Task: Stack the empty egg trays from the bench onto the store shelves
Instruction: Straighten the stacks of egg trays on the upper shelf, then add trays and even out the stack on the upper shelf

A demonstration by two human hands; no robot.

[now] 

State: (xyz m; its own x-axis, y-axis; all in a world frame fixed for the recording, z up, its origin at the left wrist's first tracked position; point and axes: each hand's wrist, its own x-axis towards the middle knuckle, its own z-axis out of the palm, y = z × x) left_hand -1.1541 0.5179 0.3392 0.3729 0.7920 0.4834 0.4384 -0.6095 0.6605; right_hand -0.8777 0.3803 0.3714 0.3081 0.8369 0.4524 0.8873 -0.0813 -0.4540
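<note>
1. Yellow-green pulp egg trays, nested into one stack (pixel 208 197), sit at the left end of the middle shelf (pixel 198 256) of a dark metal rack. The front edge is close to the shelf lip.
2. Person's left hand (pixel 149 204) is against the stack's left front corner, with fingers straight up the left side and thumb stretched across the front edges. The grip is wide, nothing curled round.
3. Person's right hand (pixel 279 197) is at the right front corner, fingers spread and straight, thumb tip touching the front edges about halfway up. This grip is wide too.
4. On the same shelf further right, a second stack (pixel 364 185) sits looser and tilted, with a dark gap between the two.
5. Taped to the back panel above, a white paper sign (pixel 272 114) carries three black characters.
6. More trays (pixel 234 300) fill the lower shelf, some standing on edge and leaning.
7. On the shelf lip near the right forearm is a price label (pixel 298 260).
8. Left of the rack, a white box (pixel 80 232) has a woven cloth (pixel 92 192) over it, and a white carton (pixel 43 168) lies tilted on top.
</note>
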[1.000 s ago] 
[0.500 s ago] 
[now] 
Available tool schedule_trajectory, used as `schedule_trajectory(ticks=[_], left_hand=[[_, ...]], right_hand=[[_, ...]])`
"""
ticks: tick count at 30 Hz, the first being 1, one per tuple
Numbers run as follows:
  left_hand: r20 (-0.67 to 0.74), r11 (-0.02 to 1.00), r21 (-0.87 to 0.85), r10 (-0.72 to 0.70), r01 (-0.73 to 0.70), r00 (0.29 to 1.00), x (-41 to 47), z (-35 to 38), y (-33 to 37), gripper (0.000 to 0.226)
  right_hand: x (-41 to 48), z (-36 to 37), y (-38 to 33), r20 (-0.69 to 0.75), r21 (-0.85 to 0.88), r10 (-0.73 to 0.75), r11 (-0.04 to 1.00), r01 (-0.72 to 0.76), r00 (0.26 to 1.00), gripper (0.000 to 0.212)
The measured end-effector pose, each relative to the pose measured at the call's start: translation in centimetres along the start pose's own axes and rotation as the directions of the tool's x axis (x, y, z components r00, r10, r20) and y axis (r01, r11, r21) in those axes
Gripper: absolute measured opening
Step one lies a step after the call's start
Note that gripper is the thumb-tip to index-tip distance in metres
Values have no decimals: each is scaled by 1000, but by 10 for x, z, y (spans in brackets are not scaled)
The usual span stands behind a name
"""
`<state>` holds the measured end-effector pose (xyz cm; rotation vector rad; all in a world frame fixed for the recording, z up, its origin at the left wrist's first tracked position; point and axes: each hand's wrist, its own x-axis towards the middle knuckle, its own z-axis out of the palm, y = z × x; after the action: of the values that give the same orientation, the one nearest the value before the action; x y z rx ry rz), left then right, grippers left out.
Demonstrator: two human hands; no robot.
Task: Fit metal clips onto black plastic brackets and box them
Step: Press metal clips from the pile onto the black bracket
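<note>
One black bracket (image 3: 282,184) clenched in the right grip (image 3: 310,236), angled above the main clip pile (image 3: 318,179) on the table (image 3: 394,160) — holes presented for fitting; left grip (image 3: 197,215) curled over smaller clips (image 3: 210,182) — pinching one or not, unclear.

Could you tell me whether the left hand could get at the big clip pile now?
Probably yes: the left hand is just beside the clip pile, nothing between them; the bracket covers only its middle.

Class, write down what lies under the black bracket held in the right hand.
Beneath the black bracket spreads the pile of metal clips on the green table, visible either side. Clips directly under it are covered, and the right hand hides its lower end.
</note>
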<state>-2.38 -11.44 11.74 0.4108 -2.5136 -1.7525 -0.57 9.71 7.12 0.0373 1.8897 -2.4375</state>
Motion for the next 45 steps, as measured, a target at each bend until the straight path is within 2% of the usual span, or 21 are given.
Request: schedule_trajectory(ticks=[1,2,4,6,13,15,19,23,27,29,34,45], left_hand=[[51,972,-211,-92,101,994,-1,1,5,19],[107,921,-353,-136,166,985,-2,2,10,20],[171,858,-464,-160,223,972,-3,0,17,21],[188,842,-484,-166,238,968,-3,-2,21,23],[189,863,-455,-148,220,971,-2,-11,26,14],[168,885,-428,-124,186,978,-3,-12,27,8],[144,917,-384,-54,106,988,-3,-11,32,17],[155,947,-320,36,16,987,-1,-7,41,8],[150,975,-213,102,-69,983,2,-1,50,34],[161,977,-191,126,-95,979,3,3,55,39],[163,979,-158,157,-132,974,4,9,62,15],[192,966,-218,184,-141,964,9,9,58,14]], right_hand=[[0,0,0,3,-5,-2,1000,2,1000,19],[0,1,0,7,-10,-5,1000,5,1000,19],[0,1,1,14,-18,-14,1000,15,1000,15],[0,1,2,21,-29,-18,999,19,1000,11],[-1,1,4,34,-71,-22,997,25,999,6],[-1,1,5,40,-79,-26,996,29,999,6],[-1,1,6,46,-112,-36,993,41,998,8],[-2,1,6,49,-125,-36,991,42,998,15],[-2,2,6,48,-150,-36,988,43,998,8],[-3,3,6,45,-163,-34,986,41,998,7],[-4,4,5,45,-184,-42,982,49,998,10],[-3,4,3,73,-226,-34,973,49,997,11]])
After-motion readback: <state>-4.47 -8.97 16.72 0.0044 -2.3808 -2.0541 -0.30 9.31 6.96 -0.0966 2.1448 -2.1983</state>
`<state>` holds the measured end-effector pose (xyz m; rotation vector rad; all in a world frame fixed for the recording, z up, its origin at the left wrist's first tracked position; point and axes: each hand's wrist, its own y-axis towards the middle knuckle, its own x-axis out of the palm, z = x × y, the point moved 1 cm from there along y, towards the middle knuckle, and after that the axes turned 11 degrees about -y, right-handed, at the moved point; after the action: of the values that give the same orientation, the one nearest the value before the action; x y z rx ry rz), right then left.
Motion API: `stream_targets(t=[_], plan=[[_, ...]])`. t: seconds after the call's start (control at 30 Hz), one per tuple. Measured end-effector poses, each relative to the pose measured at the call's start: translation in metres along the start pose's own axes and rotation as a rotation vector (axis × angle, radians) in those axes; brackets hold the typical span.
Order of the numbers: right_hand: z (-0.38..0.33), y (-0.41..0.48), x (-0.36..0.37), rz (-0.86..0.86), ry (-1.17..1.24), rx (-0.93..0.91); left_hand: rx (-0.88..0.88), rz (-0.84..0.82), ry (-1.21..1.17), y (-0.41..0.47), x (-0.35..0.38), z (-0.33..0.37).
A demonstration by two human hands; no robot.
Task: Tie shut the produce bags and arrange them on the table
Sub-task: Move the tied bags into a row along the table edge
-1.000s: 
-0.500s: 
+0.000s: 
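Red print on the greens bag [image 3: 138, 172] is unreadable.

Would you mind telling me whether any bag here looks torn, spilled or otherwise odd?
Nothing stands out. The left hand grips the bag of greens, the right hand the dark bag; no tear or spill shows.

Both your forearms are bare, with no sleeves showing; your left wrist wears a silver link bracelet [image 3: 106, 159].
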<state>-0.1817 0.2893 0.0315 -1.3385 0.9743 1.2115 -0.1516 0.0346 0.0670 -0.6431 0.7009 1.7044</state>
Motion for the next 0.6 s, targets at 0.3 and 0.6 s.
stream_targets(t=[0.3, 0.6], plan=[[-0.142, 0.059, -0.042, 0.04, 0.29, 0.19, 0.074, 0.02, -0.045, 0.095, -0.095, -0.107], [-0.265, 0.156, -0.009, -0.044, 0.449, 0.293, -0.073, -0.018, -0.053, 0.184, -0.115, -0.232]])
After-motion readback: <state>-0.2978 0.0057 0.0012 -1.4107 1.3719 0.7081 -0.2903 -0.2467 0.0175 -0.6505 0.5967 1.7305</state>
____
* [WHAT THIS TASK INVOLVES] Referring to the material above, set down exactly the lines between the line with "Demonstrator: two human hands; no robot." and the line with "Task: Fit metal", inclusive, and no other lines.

* [PROBLEM SOLUTION]
Demonstrator: two human hands; no robot.
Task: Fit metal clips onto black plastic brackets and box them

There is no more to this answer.